You create a model, train the model, and score and test the model. When you're ready, you can convert your training experiment to a predictive experiment, and then publish it as a web service so that your model can be accessed by others and easily be consumed by custom apps or Business Intelligence (BI) tools.

### Getting Started with Azure Machine Learning

Microsoft makes it really easy to get started with Azure Machine Learning! The simplest way to get up and running is to go to https://studio.azureml.net/. Click Sign In if you have already created an account. If you have not created an account yet, then Sign up for a free or paid account. 

![Sign In to Azure Machine Learning Studio](images/sign-in-to-azure-ml.png "Sign In to Azure Machine Learning Studio")

### Create an Experiment

As you login to Azure Machine Learning Studio, you are presented with the Machine Learning Workspace where all your Machine Learning objects live. 

First, you need to create an <b>Experiment</b> to create, train, score, and test your model. An experiment is simply a set of connected components; additional modules can be added to take care of data preprocessing, features selection, data splitting, cross-validation, etc. You can find many predictive analytic experiments contributed by Microsoft and the data science community as starting points to develop your own solutions [here](https://gallery.cortanaintelligence.com/).

Creating an experiment is simple:  
1. Click <b>+NEW</b> at the at the bottom of the Machine Learning Studio page.
2. Select <b>EXPERIMENT</b>, and then select <b>Blank Experiment</b>.

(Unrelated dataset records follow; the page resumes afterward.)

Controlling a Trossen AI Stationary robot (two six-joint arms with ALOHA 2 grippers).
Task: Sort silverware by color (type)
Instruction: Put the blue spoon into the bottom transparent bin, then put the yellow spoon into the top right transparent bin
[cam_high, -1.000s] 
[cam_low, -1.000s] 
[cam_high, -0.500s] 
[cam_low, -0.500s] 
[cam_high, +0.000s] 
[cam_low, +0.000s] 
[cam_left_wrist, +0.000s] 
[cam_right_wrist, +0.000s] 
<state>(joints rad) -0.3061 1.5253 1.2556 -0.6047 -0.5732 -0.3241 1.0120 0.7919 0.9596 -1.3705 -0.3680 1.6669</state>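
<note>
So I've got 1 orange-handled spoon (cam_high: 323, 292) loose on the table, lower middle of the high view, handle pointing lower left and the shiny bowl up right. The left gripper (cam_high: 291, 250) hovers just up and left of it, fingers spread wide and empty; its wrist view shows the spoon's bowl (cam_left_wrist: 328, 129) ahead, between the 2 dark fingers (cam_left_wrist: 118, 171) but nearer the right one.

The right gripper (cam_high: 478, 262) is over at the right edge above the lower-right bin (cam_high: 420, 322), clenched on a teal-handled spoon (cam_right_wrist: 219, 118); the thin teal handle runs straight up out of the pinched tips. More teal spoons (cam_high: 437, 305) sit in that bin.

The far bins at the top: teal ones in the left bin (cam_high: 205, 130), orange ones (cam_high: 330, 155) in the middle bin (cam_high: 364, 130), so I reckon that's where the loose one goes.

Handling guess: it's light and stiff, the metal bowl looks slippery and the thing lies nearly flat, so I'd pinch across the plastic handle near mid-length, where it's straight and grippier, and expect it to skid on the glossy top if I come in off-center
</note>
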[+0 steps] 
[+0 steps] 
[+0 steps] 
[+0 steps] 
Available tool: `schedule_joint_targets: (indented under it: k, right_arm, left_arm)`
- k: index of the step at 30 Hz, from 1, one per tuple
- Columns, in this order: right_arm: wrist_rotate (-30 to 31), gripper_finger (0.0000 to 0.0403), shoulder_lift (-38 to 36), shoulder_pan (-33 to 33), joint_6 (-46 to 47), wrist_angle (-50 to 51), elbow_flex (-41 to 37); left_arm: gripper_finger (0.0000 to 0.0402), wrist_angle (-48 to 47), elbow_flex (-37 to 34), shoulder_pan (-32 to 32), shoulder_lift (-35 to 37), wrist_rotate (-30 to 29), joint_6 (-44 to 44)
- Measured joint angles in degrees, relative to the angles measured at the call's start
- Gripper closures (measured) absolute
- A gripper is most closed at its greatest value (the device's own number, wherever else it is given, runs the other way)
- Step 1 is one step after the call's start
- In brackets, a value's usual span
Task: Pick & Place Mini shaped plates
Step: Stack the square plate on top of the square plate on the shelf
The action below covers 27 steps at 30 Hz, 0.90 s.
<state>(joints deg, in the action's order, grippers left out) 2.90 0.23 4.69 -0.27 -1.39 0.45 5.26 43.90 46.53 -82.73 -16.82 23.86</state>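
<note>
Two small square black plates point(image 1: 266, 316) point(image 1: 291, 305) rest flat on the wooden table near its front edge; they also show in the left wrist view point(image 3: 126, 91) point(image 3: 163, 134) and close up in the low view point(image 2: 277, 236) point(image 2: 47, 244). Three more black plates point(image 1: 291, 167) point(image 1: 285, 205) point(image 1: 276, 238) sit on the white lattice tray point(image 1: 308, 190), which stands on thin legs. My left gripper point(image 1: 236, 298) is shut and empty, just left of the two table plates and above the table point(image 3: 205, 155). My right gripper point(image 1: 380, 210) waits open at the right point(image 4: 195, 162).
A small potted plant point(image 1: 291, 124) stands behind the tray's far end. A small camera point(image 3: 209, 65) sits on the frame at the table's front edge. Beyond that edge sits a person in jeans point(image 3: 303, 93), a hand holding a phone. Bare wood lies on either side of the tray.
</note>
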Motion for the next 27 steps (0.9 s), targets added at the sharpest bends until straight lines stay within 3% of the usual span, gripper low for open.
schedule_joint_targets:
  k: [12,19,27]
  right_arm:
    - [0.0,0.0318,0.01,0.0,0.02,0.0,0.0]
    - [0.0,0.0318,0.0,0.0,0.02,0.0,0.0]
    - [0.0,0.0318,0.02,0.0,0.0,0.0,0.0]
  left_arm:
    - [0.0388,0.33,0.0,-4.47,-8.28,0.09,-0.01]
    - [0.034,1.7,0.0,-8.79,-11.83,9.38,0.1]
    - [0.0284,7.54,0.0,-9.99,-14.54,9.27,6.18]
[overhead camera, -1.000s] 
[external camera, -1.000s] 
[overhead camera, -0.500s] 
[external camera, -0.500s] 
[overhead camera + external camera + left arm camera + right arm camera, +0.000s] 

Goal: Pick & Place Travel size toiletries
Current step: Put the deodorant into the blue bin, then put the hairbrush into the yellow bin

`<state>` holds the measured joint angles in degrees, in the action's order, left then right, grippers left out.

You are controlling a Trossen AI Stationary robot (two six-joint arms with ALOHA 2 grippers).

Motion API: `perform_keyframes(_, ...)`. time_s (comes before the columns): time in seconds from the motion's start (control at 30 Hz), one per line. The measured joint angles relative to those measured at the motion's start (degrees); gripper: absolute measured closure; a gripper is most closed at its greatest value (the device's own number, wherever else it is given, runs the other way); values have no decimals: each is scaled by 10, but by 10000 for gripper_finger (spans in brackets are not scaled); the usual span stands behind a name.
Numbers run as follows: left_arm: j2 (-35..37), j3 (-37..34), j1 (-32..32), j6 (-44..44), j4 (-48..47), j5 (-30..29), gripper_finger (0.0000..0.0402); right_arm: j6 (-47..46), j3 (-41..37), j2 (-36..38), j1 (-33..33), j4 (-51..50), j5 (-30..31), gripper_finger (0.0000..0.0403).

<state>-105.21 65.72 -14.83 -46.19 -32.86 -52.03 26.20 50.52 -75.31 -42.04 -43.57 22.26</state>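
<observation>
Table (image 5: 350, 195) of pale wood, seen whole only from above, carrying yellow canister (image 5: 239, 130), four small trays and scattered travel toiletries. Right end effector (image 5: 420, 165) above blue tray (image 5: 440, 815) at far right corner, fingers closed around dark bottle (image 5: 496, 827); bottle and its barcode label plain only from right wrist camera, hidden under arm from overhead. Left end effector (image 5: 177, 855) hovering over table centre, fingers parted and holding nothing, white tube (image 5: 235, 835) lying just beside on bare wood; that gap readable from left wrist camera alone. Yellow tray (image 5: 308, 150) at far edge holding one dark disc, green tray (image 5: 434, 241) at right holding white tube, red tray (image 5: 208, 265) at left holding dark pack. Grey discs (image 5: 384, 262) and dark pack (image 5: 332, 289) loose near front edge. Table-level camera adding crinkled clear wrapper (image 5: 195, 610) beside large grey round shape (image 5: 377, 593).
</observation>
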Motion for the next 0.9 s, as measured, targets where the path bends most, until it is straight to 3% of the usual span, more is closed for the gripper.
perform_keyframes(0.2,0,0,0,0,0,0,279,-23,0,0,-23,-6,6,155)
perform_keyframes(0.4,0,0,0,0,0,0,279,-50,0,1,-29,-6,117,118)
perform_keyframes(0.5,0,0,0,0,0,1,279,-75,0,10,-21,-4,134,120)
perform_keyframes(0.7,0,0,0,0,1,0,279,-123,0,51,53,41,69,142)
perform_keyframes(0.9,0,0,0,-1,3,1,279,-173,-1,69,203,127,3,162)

![New Experiment](images/create-new-workspace.png "New Experiment")

Newly created experiment is given a default name - seen at the top of the page; you can select and rename it to provide a meaningful name for your experiment. The name does not need to be unique.

On the right pane, you can enter a brief <b>Summary</b> and a detailed <b>Description</b> about your experiment.

![New Experiment Attributes](images/experiment-attributes.png "New Experiment Attributes")

### Setting up the Dataset

The most important thing to perform machine learning is to set up the data. To the left of the experiment canvas is a palette of datasets and modules. There are several sample datasets included with Machine Learning Studio that you can use, or you can import data from many sources. 

<b>Datasets</b> refer to data containers. To use your own data in Machine Learning Studio for developing and training a predictive analytics solution, you can:
- enter data manually by <b>typing values</b> for creating a small dataset
- upload data from a <b>local file</b> on your hard drive to create a dataset module in your workspace
- access data from one of several online data sources using the <b>Import Data</b> module while your experiment is running
- use data from another Azure Machine learning experiment saved as a <b>dataset</b>
- use data from an on-premises <b>SQL Server database</b>

For this experiment, I will use an open dataset that has already been downloaded from [UCI Machine Learning Repository](http://archive.ics.uci.edu/ml/datasets/Wine+Quality). There are two CSV files containing information about red and white variants of the Portuguese "Vinho Verde" wine. These datasets can be used to model wine quality based on physicochemical tests and can be viewed as classification or regression tasks. 

To import data from a local file on hard drive:
1. Click <b>+NEW</b>  at the bottom of the Machine Learning Studio page.
2. Select <b>DATASET</b>, then select <b>FROM LOCAL FILE</b>.
3. In the <b>Upload a new dataset</b> dialog, browse to the file you want to upload
4. Enter a name, identify the data type, and optionally enter a description. A description is recommended - it allows you to record any characteristics about the data that you want to remember when using the data in the future. Note that Azure ML Studio does a pretty good job at automatically detecting the type (in this case, CSV).
5. The checkbox <b>This is the new version of an existing dataset</b> allows you to update an existing dataset with new data. 

![New Dataset from Local File](images/from-local-file.png "New Dataset from Local File")

During upload, a message is displayed that your dataset is being uploaded. Upload time will depend on the size of your file and the speed of your connection. If the file takes long time too load, you can do other things inside Machine Learning Studio or open another browser window while you wait. But, closing the browser will cause the file upload to fail. Once your data is uploaded, it's stored in a dataset module under <b>My Datasets</b>.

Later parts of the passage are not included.